## Text classification 

Some use cases - 
    * Understanding audience sentiment from social media,
    * Detection of spam and non-spam emails,
    * Auto tagging of customer queries, and
    * Categorization of news articles into defined topics.
    
An end to end text classification pipeline is composed of three main components
    * Step 1: Dataset preparation:
        - Loading, preprocessing and splitting into train & test
        
    * Step 2: Feature engineering:
        - Raw dataset is transformed into features which can be used by ML models. Creating new features.
    
    * Step 3: Model training:
        - Training on a labelled dataset
        
    * Step 4: Improve performance of text classifier
     

----
#### 1. Dataset preparation
<b> 1.1 Loading the libraries & dataset </b>

In [2]:
from sklearn import model_selection, preprocessing, linear_model, naive_bayes, metrics, svm
from sklearn.feature_extraction.text import TfidfVectorizer, CountVectorizer
from sklearn import decomposition, ensemble

import pandas, xgboost, numpy, textblob, string

In [6]:
# load the dataset
data = open('dataset/corpus', encoding="utf8").read()
labels, texts = [], []
for i, line in enumerate(data.split("\n")):
    content = line.split()
    labels.append(content[0])
    texts.append(" ".join(content[1:]))

# create a dataframe using texts and lables
trainDF = pandas.DataFrame()
trainDF['text'] = texts
trainDF['label'] = labels

<b> 1.2 Split the dataset into training and testing </b>

In [7]:
# split the dataset into training and validation datasets 
train_x, valid_x, train_y, valid_y = model_selection.train_test_split(trainDF['text'], trainDF['label'])

# label encode the target variable 
encoder = preprocessing.LabelEncoder()
train_y = encoder.fit_transform(train_y)
valid_y = encoder.fit_transform(valid_y)

---
#### 2. Feature Engineering 

In this step, raw text data will be transformed into feature vectors and new features will be created using the existing dataset.

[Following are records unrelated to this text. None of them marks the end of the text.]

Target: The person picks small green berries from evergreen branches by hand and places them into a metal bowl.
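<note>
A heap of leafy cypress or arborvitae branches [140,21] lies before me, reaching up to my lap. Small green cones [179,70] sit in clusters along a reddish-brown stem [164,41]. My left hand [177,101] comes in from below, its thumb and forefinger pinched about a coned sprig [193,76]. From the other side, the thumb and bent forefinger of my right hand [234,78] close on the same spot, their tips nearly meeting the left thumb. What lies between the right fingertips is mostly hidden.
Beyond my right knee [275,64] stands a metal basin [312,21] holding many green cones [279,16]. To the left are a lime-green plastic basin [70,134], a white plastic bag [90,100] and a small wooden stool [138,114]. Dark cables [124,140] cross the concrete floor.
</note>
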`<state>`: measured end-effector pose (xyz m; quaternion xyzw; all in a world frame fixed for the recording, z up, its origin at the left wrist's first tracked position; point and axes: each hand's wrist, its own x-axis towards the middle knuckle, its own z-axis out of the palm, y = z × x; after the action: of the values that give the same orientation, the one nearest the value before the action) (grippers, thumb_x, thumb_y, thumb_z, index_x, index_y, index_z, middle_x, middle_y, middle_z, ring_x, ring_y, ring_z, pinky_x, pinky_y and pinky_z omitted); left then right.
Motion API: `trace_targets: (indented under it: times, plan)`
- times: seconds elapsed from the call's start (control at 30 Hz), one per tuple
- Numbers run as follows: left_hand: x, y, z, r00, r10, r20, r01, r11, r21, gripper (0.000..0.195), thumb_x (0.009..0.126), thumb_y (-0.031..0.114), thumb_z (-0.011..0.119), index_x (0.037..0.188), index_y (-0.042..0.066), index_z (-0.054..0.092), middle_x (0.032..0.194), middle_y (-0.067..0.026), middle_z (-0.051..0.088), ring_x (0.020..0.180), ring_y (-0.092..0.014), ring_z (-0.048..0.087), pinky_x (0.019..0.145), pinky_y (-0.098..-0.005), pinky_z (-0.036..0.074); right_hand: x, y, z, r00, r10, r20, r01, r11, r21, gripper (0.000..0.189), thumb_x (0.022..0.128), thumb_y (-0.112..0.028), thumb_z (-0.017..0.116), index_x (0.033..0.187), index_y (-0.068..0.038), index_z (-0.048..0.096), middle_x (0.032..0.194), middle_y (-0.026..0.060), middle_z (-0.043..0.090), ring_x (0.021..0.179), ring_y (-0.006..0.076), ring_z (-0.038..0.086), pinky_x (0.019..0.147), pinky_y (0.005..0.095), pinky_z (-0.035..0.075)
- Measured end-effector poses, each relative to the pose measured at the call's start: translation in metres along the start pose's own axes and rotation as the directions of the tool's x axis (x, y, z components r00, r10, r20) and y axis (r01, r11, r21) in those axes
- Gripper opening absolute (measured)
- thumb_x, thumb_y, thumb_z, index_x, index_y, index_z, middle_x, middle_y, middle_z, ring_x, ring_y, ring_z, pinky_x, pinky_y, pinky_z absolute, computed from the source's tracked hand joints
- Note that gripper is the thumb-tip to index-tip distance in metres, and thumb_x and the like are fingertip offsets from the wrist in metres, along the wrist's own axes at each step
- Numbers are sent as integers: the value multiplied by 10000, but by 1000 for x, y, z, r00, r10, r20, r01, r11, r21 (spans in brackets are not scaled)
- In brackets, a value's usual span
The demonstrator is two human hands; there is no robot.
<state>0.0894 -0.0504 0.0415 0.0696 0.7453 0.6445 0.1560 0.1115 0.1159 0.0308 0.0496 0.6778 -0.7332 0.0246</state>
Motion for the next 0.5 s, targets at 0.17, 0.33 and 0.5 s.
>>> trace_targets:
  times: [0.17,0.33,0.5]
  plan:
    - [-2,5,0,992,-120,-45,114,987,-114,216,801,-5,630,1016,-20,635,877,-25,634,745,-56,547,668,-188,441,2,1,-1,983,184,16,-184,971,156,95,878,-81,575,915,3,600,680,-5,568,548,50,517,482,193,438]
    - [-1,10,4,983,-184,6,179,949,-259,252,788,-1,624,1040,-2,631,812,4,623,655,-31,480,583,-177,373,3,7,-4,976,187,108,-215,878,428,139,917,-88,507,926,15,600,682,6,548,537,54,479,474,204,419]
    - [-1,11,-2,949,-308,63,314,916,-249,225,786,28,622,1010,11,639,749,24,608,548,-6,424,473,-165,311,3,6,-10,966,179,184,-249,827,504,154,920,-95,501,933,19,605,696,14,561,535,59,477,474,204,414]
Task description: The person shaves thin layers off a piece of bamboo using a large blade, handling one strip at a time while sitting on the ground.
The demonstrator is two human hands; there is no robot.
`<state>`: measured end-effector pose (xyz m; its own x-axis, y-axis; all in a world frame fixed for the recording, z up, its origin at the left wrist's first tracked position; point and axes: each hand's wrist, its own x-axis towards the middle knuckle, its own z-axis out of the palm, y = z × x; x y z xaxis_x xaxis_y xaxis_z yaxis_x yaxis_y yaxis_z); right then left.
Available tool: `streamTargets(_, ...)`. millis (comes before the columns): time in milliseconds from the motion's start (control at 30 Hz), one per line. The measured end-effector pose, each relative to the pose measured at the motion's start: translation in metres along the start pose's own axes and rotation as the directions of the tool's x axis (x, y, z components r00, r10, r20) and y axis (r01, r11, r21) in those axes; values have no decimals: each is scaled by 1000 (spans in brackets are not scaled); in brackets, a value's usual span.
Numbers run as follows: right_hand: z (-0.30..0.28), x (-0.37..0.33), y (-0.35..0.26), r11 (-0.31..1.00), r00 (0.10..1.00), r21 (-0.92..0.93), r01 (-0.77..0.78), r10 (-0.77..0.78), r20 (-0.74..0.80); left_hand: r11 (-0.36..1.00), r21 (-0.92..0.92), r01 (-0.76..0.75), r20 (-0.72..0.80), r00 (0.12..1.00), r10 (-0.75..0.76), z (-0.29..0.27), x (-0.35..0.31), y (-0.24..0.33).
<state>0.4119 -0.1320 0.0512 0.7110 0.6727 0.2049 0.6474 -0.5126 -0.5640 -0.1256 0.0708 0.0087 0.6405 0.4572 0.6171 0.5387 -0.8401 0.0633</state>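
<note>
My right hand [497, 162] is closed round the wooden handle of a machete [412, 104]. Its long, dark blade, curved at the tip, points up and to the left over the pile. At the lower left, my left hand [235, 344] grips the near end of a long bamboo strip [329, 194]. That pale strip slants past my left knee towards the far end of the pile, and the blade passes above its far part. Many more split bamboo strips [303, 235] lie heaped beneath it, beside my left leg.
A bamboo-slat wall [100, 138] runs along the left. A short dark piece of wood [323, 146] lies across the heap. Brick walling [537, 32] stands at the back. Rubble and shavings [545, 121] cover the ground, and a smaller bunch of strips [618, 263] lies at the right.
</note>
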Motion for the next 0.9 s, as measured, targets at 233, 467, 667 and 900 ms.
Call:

<b> 2.1 Count Vectors as features </b>

In [8]:
# create a count vectorizer object 
count_vect = CountVectorizer(analyzer='word', token_pattern=r'\w{1,}')
count_vect.fit(trainDF['text'])

# transform the training and validation data using count vectorizer object
xtrain_count =  count_vect.transform(train_x)
xvalid_count =  count_vect.transform(valid_x)

<b> 2.2 TF-IDF Vectors as features

TF-IDF Vectors can be generated at different levels of input tokens (words, characters, n-grams)

a. Word Level TF-IDF : Matrix representing tf-idf scores of every term in different documents <br>
b. N-gram Level TF-IDF : N-grams are the combination of N terms together. This Matrix representing tf-idf scores of N-grams <br>
c. Character Level TF-IDF : Matrix representing tf-idf scores of character level n-grams in the corpus

In [9]:
# word level tf-idf
tfidf_vect = TfidfVectorizer(analyzer='word', token_pattern=r'\w{1,}', max_features=5000)
tfidf_vect.fit(trainDF['text'])
xtrain_tfidf =  tfidf_vect.transform(train_x)
xvalid_tfidf =  tfidf_vect.transform(valid_x)

# ngram level tf-idf 
tfidf_vect_ngram = TfidfVectorizer(analyzer='word', token_pattern=r'\w{1,}', ngram_range=(2,3), max_features=5000)
tfidf_vect_ngram.fit(trainDF['text'])
xtrain_tfidf_ngram =  tfidf_vect_ngram.transform(train_x)
xvalid_tfidf_ngram =  tfidf_vect_ngram.transform(valid_x)

# characters level tf-idf
tfidf_vect_ngram_chars = TfidfVectorizer(analyzer='char', token_pattern=r'\w{1,}', ngram_range=(2,3), max_features=5000)
tfidf_vect_ngram_chars.fit(trainDF['text'])
xtrain_tfidf_ngram_chars =  tfidf_vect_ngram_chars.transform(train_x) 
xvalid_tfidf_ngram_chars =  tfidf_vect_ngram_chars.transform(valid_x) 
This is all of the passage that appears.